The full listing, copied exactly and free of pictures, is the expected reply.

• _COLLECTED MATERIAL_:
○ ○ ○ ○ ○ ○ ○

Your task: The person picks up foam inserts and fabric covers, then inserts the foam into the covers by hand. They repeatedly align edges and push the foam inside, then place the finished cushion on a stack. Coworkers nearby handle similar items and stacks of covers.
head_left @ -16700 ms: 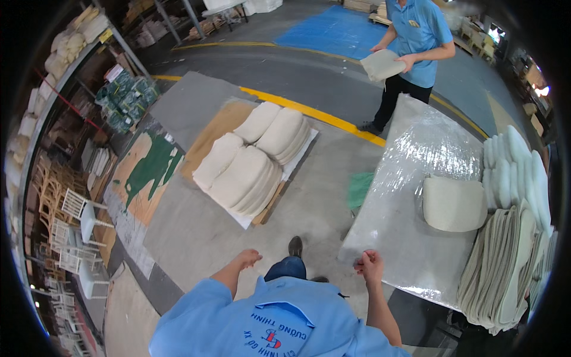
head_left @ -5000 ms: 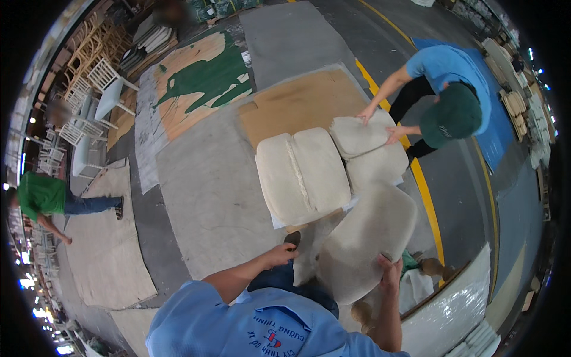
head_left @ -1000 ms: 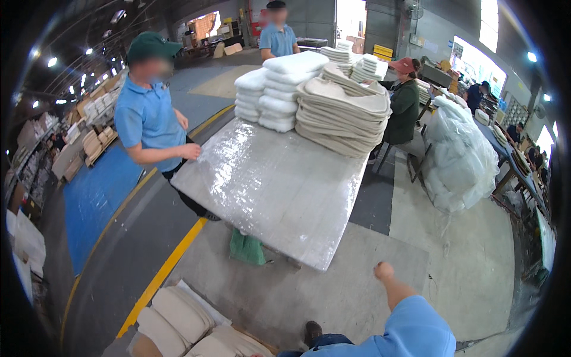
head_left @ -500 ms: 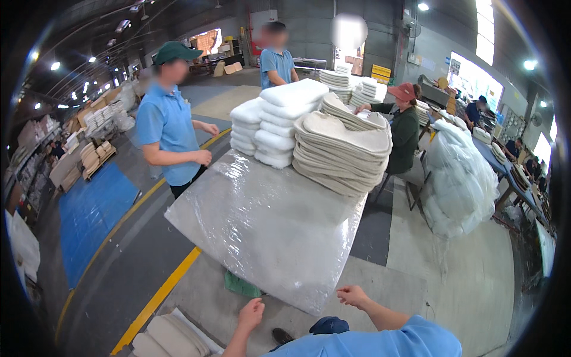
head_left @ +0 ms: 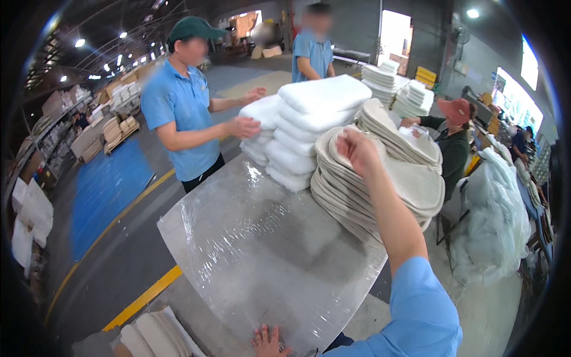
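The left hand (head_left: 269, 342), partly cut off by the lower edge, spreads flat and empty on a plastic-wrapped table (head_left: 256, 256). The right hand (head_left: 358, 152), fingers bent, is over stacked beige cushion covers (head_left: 416, 181) at the table's far right; its grip cannot be told. The forearm hides part of the stack, beside white cushion pads (head_left: 324, 95).

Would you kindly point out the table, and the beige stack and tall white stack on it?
Table (head_left: 267, 250): head view, on the bare, shiny top.
Beige stack (head_left: 413, 181): head view, on its top layer.
Tall white stack (head_left: 303, 134): head view, on its side, around mid-height.
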Tool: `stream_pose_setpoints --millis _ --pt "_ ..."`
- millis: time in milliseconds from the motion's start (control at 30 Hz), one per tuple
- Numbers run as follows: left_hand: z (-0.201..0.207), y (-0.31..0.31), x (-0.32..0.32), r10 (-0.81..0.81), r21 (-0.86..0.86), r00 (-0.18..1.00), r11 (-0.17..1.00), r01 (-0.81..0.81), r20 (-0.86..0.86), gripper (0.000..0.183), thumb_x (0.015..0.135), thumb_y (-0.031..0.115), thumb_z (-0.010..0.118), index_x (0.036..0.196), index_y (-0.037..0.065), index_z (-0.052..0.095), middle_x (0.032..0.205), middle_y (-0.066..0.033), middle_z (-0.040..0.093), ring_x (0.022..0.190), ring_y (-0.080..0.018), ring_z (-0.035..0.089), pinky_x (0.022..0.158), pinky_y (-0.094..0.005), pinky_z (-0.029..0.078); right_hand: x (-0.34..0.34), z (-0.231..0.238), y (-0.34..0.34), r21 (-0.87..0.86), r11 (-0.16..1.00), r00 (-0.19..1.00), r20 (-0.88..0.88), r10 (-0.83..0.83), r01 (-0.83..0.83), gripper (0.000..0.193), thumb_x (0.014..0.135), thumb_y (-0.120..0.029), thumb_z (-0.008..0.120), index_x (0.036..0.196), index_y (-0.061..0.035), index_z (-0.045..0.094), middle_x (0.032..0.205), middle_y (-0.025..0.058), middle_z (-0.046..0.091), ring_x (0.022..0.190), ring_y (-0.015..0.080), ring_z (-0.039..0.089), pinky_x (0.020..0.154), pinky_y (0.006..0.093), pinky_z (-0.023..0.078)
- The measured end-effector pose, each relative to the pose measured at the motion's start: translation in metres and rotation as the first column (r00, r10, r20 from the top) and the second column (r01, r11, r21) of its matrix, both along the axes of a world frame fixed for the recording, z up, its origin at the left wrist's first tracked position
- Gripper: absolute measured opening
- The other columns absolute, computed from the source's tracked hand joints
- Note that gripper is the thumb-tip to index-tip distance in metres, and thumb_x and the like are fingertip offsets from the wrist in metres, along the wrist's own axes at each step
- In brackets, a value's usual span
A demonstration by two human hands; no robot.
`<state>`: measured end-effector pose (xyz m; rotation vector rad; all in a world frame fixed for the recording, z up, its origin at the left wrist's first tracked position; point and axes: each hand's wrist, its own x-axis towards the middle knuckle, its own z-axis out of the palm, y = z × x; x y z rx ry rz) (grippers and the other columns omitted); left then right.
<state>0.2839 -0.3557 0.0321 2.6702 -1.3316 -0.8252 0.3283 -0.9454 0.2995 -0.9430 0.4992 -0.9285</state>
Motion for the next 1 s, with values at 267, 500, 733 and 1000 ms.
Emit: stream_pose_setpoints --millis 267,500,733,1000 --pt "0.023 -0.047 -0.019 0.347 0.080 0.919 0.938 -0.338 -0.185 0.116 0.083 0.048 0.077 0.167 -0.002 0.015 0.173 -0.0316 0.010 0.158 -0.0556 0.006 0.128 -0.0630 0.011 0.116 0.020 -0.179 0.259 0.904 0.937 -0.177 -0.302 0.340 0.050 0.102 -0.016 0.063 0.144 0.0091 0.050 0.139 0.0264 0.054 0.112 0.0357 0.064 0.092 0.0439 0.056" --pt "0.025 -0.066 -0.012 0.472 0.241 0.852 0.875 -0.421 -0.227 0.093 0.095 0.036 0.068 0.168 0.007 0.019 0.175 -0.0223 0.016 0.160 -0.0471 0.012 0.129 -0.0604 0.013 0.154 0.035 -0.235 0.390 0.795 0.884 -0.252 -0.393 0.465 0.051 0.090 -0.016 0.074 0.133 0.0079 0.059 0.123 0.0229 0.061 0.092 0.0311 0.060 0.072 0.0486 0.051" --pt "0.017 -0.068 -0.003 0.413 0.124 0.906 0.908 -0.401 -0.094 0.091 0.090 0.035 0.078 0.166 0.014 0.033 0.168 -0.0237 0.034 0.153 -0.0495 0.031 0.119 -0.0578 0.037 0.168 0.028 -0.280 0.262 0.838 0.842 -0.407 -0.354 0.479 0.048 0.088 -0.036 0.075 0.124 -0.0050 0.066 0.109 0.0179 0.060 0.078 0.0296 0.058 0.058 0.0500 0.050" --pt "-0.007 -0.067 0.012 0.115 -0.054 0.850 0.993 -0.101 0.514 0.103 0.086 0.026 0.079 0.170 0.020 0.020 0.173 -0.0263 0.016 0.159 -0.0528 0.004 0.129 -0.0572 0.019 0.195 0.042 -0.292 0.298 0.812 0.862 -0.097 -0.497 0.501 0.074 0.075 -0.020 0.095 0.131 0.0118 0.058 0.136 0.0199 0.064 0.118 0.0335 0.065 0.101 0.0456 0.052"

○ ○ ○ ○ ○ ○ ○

• _PROBLEM SOLUTION_:
Your task: The person picks up foam inserts and fabric covers, then inserts the foam into the covers by hand. They repeatedly align edges and push the foam inside, then place the finished cushion on a stack. Coworkers nearby handle similar items and stacks of covers.
head_left @ -16700 ms: 
head_left @ -5000 ms: 
head_left @ -1000 ms: 
head_left @ -500 ms: 
head_left @ +0 ms: 
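The left hand (head_left: 269, 342), partly cut off by the lower edge, spreads flat and empty on a plastic-wrapped table (head_left: 256, 256). The right hand (head_left: 358, 152), fingers bent, is over stacked beige cushion covers (head_left: 416, 181) at the table's far right; its grip cannot be told. The forearm hides part of the stack, beside white cushion pads (head_left: 324, 95).

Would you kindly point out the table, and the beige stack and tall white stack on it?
Table (head_left: 267, 250): head view, on the bare, shiny top.
Beige stack (head_left: 413, 181): head view, on its top layer.
Tall white stack (head_left: 303, 134): head view, on its side, around mid-height.
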Tool: `stream_pose_setpoints --millis _ --pt "_ ..."`
- millis: time in milliseconds from the motion's start (control at 30 Hz), one per tuple
- Numbers run as follows: left_hand: z (-0.201..0.207), y (-0.31..0.31), x (-0.32..0.32), r10 (-0.81..0.81), r21 (-0.86..0.86), r00 (-0.18..1.00), r11 (-0.17..1.00), r01 (-0.81..0.81), r20 (-0.86..0.86), gripper (0.000..0.183), thumb_x (0.015..0.135), thumb_y (-0.031..0.115), thumb_z (-0.010..0.118), index_x (0.036..0.196), index_y (-0.037..0.065), index_z (-0.052..0.095), middle_x (0.032..0.205), middle_y (-0.066..0.033), middle_z (-0.040..0.093), ring_x (0.022..0.190), ring_y (-0.080..0.018), ring_z (-0.035..0.089), pinky_x (0.022..0.158), pinky_y (-0.094..0.005), pinky_z (-0.029..0.078); right_hand: x (-0.34..0.34), z (-0.231..0.238), y (-0.34..0.34), r21 (-0.87..0.86), r11 (-0.16..1.00), r00 (-0.19..1.00), r20 (-0.88..0.88), r10 (-0.83..0.83), r01 (-0.83..0.83), gripper (0.000..0.193), thumb_x (0.014..0.135), thumb_y (-0.120..0.029), thumb_z (-0.008..0.120), index_x (0.036..0.196), index_y (-0.061..0.035), index_z (-0.045..0.094), middle_x (0.032..0.205), middle_y (-0.025..0.058), middle_z (-0.046..0.091), ring_x (0.022..0.190), ring_y (-0.015..0.080), ring_z (-0.039..0.089), pinky_x (0.020..0.154), pinky_y (0.006..0.093), pinky_z (-0.023..0.078)
- The measured end-effector pose, each relative to the pose measured at the motion's start: translation in metres and rotation as the first column (r00, r10, r20 from the top) and the second column (r01, r11, r21) of its matrix, both along the axes of a world frame fixed for the recording, z up, its origin at the left wrist's first tracked position
- Gripper: absolute measured opening
- The other columns absolute, computed from the source's tracked hand joints
- Note that gripper is the thumb-tip to index-tip distance in metres, and thumb_x and the like are fingertip offsets from the wrist in metres, along the wrist's own axes at each step
- In brackets, a value's usual span
A demonstration by two human hands; no robot.
`<state>`: measured end-effector pose (xyz m; rotation vector rad; all in a world frame fixed for the recording, z up, its origin at the left wrist's first tracked position; point and axes: each hand's wrist, its own x-axis towards the middle knuckle, its own z-axis out of the palm, y = z × x; x y z rx ry rz) (grippers and the other columns omitted); left then right.
<state>0.2839 -0.3557 0.0321 2.6702 -1.3316 -0.8252 0.3283 -0.9454 0.2995 -0.9430 0.4992 -0.9285</state>
Motion for the next 1 s, with values at 267, 500, 733 and 1000 ms.
Emit: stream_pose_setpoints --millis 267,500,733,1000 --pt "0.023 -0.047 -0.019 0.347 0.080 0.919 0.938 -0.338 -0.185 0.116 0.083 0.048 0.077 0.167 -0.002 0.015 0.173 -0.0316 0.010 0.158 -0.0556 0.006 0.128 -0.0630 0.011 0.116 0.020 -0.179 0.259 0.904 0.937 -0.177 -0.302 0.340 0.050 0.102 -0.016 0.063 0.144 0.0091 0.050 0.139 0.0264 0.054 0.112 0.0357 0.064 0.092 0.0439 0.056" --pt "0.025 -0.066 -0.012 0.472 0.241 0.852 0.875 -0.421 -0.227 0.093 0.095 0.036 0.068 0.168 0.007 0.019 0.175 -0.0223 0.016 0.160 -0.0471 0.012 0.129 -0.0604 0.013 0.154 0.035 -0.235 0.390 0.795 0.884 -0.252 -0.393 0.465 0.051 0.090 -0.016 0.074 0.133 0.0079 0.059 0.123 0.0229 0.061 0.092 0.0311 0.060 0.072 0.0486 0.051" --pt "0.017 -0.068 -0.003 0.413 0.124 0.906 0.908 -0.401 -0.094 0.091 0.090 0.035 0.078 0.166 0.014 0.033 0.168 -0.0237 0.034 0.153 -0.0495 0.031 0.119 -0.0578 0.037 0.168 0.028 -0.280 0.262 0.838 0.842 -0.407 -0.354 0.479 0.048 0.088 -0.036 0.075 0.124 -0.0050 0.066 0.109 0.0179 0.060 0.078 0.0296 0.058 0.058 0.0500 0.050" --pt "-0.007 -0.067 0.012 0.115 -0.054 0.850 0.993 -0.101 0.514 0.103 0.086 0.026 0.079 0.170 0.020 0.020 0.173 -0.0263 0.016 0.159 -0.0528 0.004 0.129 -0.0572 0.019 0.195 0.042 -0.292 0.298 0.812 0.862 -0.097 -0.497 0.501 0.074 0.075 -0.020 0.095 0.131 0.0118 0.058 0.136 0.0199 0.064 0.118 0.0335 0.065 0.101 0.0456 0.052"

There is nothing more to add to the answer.